The task: A single number is the whole answer: the count of lines in these entries that hold "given".

Study material:
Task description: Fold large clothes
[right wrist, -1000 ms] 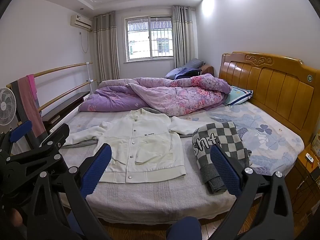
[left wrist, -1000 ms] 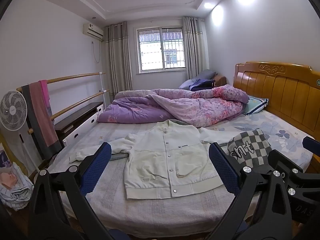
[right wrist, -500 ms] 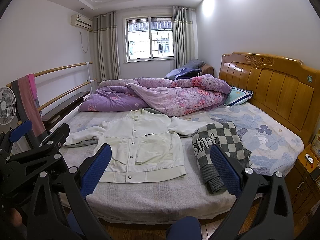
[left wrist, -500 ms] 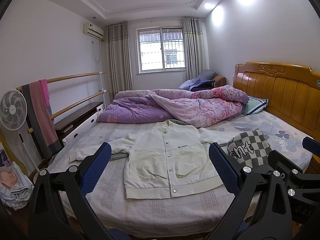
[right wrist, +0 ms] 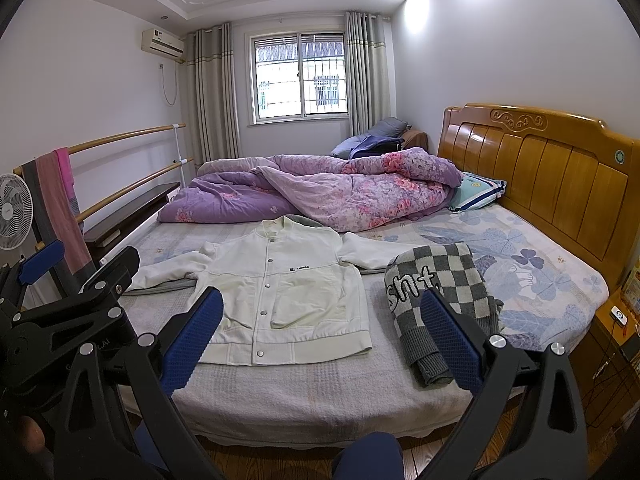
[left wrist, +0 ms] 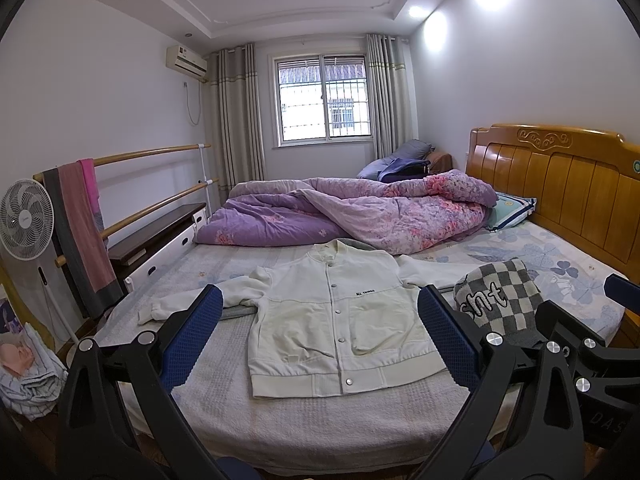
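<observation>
The bed fills the room, its purple quilt bunched at twelve o'clock, probably to clear folding space. The white snap-button jacket lies flat at centre, sleeves spread, unfolded; its right cuff hides behind the checkered sweater at three o'clock. Left gripper and right gripper hover spread apart, empty.

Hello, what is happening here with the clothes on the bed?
A person stands at the foot of the bed with a gripper in each hand. The left gripper and right gripper are both open and hold nothing. A white jacket lies spread flat, unfolded. Beside it lies a checkered sweater, already folded.
</observation>
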`<action>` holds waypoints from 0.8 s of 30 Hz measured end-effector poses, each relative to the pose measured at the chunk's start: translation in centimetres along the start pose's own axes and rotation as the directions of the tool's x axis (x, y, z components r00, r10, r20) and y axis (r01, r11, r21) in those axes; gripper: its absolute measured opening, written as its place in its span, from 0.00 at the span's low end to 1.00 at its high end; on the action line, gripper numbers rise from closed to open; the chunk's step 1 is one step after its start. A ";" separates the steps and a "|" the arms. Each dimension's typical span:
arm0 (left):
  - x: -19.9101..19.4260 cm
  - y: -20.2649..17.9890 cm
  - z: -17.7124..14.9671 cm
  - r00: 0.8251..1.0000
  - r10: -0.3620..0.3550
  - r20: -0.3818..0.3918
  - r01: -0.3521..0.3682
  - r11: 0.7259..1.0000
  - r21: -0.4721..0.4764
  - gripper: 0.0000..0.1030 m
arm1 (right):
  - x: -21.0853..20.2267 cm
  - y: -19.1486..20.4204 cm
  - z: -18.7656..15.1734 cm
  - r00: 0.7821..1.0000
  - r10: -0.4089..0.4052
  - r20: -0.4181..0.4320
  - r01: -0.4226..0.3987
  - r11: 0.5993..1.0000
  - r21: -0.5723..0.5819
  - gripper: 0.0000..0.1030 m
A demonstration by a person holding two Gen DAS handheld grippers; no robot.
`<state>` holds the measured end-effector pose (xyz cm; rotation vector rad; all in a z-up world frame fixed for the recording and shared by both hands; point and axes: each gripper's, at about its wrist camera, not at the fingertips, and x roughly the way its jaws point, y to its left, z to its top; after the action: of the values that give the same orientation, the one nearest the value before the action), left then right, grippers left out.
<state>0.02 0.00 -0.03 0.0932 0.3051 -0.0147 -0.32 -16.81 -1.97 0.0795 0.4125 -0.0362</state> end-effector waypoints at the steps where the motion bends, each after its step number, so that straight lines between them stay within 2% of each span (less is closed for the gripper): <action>1: 0.0 0.0 0.0 1.000 0.000 0.000 0.000 1.000 0.000 0.95 | 0.0 0.0 0.0 1.000 0.000 0.000 0.000 1.000 0.000 0.93; 24: 0.0 0.0 0.0 1.000 0.000 -0.001 0.000 1.000 -0.001 0.95 | 0.1 0.0 0.1 1.000 0.001 -0.001 -0.001 1.000 0.000 0.93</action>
<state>0.05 0.03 -0.04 0.0917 0.3057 -0.0145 -0.22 -16.84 -1.87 0.0796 0.4134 -0.0355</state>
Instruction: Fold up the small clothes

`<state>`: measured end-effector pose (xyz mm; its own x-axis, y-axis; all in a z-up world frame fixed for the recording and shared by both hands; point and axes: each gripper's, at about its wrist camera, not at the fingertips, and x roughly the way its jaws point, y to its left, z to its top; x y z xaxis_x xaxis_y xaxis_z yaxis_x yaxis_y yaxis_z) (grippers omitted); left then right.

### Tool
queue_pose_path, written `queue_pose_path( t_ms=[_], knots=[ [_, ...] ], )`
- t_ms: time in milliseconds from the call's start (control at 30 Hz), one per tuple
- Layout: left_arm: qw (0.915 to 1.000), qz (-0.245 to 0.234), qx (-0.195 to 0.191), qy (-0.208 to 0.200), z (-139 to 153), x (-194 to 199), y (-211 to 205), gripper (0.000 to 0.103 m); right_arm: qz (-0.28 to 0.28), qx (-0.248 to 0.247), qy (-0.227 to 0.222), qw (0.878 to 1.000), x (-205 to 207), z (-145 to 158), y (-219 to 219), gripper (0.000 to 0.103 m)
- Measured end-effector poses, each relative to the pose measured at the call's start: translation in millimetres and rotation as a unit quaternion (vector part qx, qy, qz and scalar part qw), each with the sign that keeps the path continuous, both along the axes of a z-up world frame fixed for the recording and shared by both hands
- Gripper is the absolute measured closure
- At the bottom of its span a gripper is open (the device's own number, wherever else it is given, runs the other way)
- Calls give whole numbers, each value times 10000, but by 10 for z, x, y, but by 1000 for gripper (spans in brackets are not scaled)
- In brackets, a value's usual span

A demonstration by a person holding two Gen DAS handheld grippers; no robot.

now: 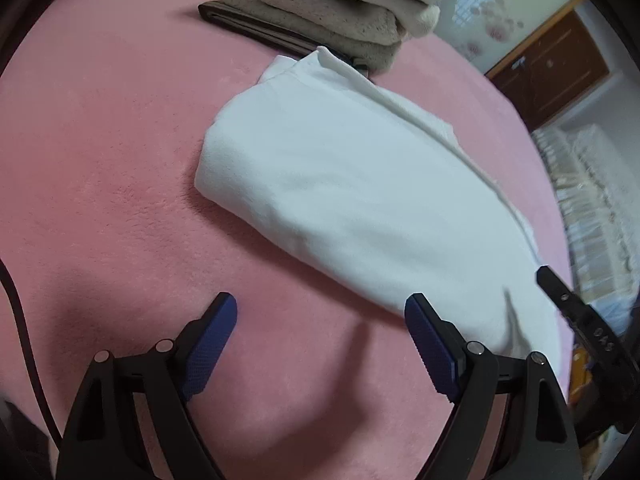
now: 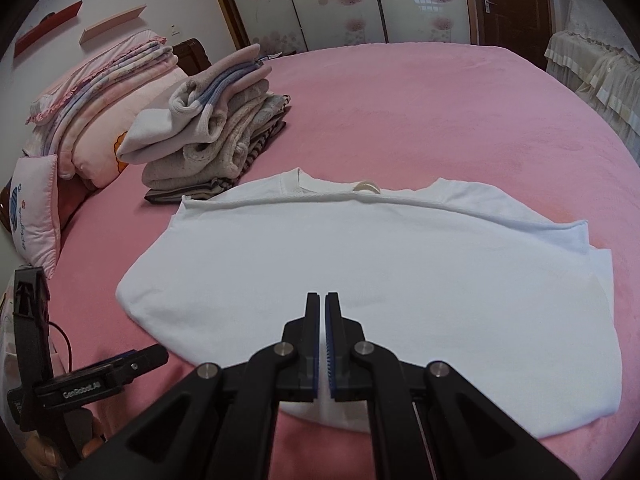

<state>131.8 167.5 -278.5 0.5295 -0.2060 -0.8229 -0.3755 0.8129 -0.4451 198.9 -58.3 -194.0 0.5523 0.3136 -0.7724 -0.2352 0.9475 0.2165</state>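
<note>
A white T-shirt (image 2: 372, 256) lies partly folded on the pink bed (image 2: 460, 100), collar at the far edge. It also shows in the left wrist view (image 1: 352, 184). My left gripper (image 1: 320, 312) is open and empty, just above the bed next to the shirt's near edge. It shows at the lower left of the right wrist view (image 2: 160, 356). My right gripper (image 2: 323, 300) is shut with nothing between its jaws, hovering over the shirt's near hem. One of its fingers (image 1: 560, 288) shows at the right edge of the left wrist view.
A stack of folded clothes (image 2: 216, 128) sits on the bed beyond the shirt's left side, also in the left wrist view (image 1: 332, 12). Pink pillows and folded bedding (image 2: 100, 104) lie at the far left. Wardrobe doors (image 2: 340, 0) and a draped chair (image 2: 592, 68) stand beyond the bed.
</note>
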Motion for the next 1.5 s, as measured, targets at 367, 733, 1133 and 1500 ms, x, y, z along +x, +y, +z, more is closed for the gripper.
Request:
queue_pose_path(
  t_ms=[367,733,1133,1500],
  knots=[
    [9941,265,-774,-711,-161,167,165,13,-204,128,-21,9997,164,-130,-35,100],
    [9930,352,-718,-875,-134,483,196,13,-393,116,-6,9992,227,-189,-144,101],
    [9958,360,-428,-726,-104,667,285,88,-227,-18,17,9997,342,-277,94,101],
    [9841,-61,714,-1624,655,536,-163,94,-179,2,319,9993,392,-607,139,101]
  ],
)
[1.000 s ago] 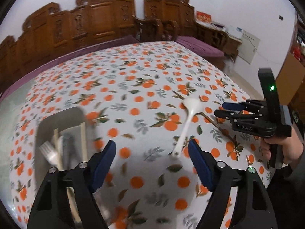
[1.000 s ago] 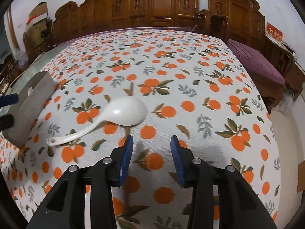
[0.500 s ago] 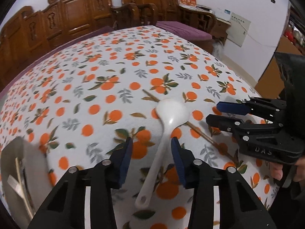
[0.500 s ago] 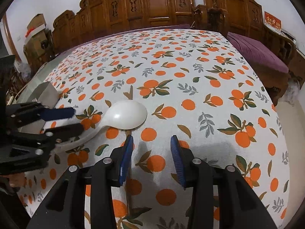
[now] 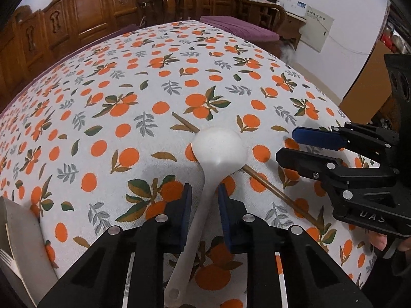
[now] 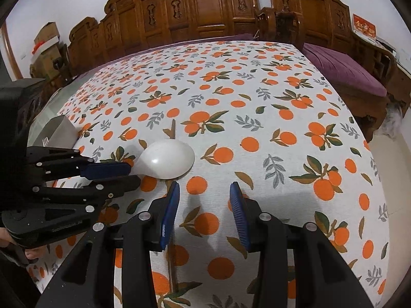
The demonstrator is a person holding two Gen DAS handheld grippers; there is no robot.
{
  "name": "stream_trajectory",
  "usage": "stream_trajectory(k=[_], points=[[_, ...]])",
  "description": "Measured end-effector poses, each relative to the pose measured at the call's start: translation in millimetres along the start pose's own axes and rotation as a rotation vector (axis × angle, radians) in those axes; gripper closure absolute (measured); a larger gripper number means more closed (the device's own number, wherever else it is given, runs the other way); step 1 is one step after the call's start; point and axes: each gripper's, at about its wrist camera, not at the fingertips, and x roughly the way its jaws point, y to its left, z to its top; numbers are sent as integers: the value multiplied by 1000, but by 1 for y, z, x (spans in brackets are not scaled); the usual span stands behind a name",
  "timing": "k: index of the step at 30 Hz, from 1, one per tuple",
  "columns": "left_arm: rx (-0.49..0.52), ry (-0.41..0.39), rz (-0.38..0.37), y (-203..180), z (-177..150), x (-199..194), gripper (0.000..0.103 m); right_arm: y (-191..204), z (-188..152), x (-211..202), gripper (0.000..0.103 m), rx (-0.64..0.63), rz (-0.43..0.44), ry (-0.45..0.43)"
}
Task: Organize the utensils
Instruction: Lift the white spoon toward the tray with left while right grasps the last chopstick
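Note:
A white spoon lies on the orange-print tablecloth, its bowl resting over a brown chopstick. My left gripper is down at the cloth, and its jaws are closing with the spoon's handle between the blue pads; a thin gap still shows on the left side. The right wrist view shows the same spoon, with the left gripper at its handle and the chopstick poking out beyond the bowl. My right gripper hovers open over bare cloth just right of the spoon, holding nothing, and the right gripper is also at the right edge of the left wrist view.
A grey metal tray holding a fork stands at the table's left; the tray also appears far left in the right wrist view. Carved wooden chairs and a purple cushion ring the table.
My left gripper moved from over the tray across to the spoon and came down over it, its jaws narrowing from wide apart to close around the handle. The right gripper stayed put.

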Motion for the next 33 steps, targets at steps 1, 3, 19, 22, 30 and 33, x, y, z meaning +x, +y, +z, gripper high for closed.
stream_trajectory(k=[1, 3, 19, 22, 30, 33], points=[[6, -2, 4, 0, 0, 0, 92, 1, 0, 0, 60, -2, 1, 1], [13, -9, 9, 0, -2, -3, 95, 3, 1, 1, 60, -3, 4, 2], [-53, -100, 33, 23, -13, -57, 95, 43, 5, 29, 81, -109, 11, 69], [-61, -110, 39, 26, -16, -66, 95, 44, 6, 29, 86, -112, 5, 78], [-70, -117, 67, 34, -26, -85, 95, 48, 5, 31, 97, -127, -30, 100], [-78, -127, 78, 39, -30, -96, 95, 56, 5, 31, 97, -126, -1, 107]])
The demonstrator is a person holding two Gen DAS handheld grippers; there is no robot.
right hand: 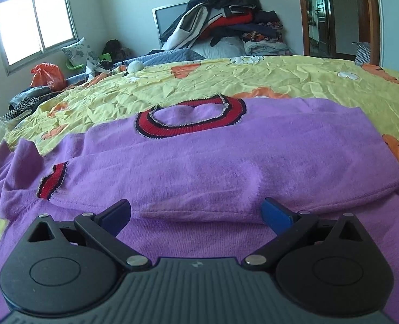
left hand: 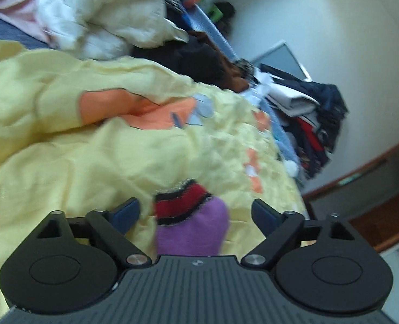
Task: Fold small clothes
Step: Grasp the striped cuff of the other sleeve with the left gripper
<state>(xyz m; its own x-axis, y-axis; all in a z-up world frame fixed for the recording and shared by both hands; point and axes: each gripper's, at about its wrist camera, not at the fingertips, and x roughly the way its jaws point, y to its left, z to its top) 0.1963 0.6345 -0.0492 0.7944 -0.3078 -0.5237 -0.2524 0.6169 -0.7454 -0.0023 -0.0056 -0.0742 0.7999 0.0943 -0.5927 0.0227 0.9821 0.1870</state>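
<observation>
- The right tongs [right hand: 196, 212] sit nearest in the right wrist view, their two blue-padded fingers [right hand: 276, 214] spread wide apart and holding nothing.
- Directly under and ahead of them lies a small purple sweater [right hand: 199, 162], spread on a bed with its lower part folded up into a soft ridge just beyond the fingertips.
- One sleeve is folded across the sweater's front; its red and black striped cuff [right hand: 51, 181] lies at the left side of the garment.
- Farther along, the sweater's round red and black collar [right hand: 191, 120] faces away from the camera.
- The sweater rests on a wrinkled yellow bedsheet [right hand: 294, 81] printed with orange and white shapes.
- In the blurred left wrist view, the left tongs [left hand: 195, 212] are likewise spread wide, and the purple sleeve end with its striped cuff lies between the two fingers without being pinched.
- Beyond that cuff, the yellow sheet bunches up, and crumpled cream fabric [left hand: 102, 16] lies heaped past it.
- At the far edge of the bed, a tall pile of clothes [right hand: 226, 24] in dark, red and white tones leans against the wall.
- An orange plastic bag [right hand: 48, 75] sits below a bright window [right hand: 34, 19]; its contents cannot be seen.
- An open wooden doorway [right hand: 331, 13] stands at the far right.
</observation>
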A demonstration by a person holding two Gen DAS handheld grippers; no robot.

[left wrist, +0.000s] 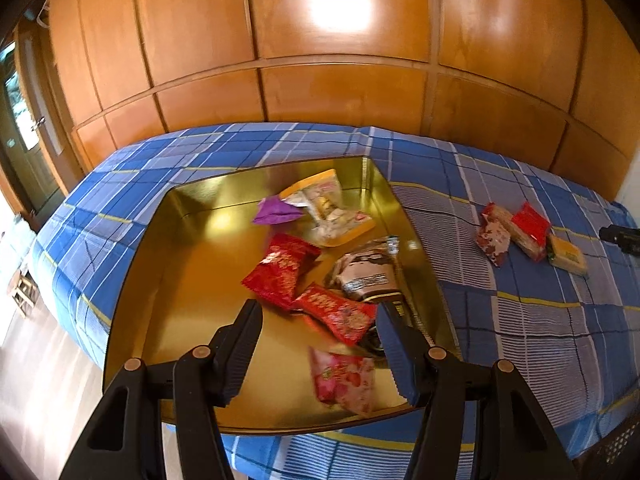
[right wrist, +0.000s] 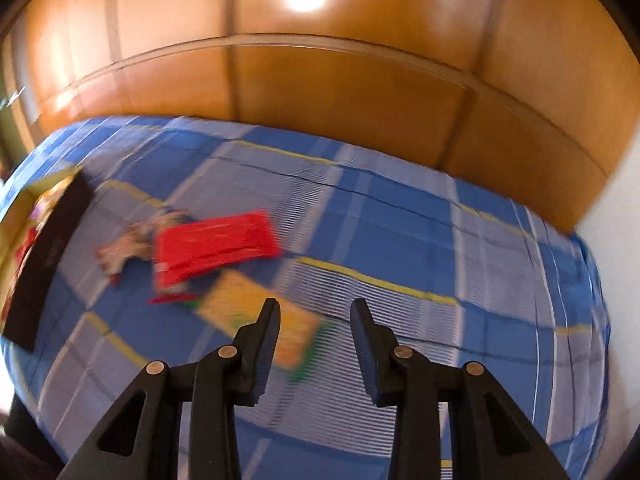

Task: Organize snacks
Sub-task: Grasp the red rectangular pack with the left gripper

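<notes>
A gold tin [left wrist: 168, 280] lies on a bed with a blue checked sheet [left wrist: 520, 340]. It holds a purple packet [left wrist: 276, 210], a yellow-edged clear bag [left wrist: 332, 208], two red packets [left wrist: 280, 272], a silver-and-dark packet [left wrist: 368, 272] and a blurred pink packet [left wrist: 344, 384]. My left gripper [left wrist: 318, 316] hangs open over the tin's near part, gripping nothing. To the right of the tin, a floral packet [left wrist: 494, 236], a red packet [left wrist: 530, 230] and a yellow packet [left wrist: 568, 258] lie on the sheet. My right gripper [right wrist: 316, 306] is open and empty, just right of the yellow packet [right wrist: 240, 304]. That view is motion-blurred.
Wooden panelled doors [left wrist: 320, 80] rise right behind the bed. The bed's left edge drops to a pale floor [left wrist: 40, 360], with a doorway [left wrist: 24, 140] beyond. A black object [left wrist: 620, 236] pokes in at the right edge. The tin's dark outer wall [right wrist: 44, 256] shows at far left.
</notes>
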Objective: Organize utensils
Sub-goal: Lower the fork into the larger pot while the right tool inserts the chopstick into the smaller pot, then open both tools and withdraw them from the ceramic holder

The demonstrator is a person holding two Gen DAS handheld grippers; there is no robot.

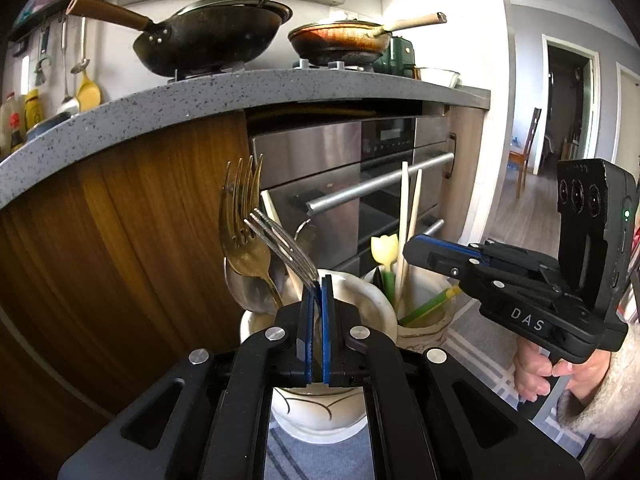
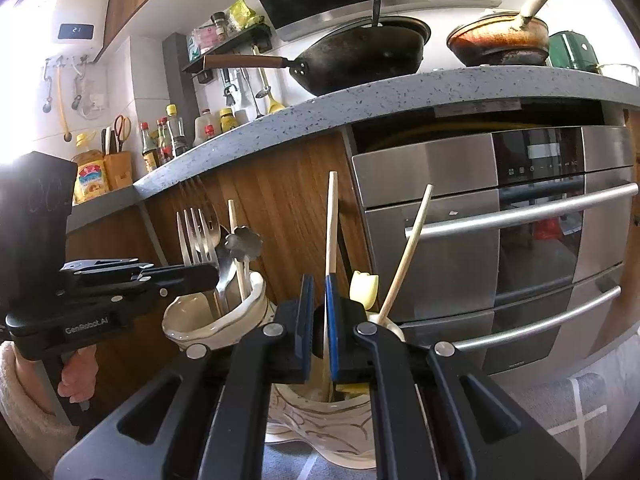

Expected output: 2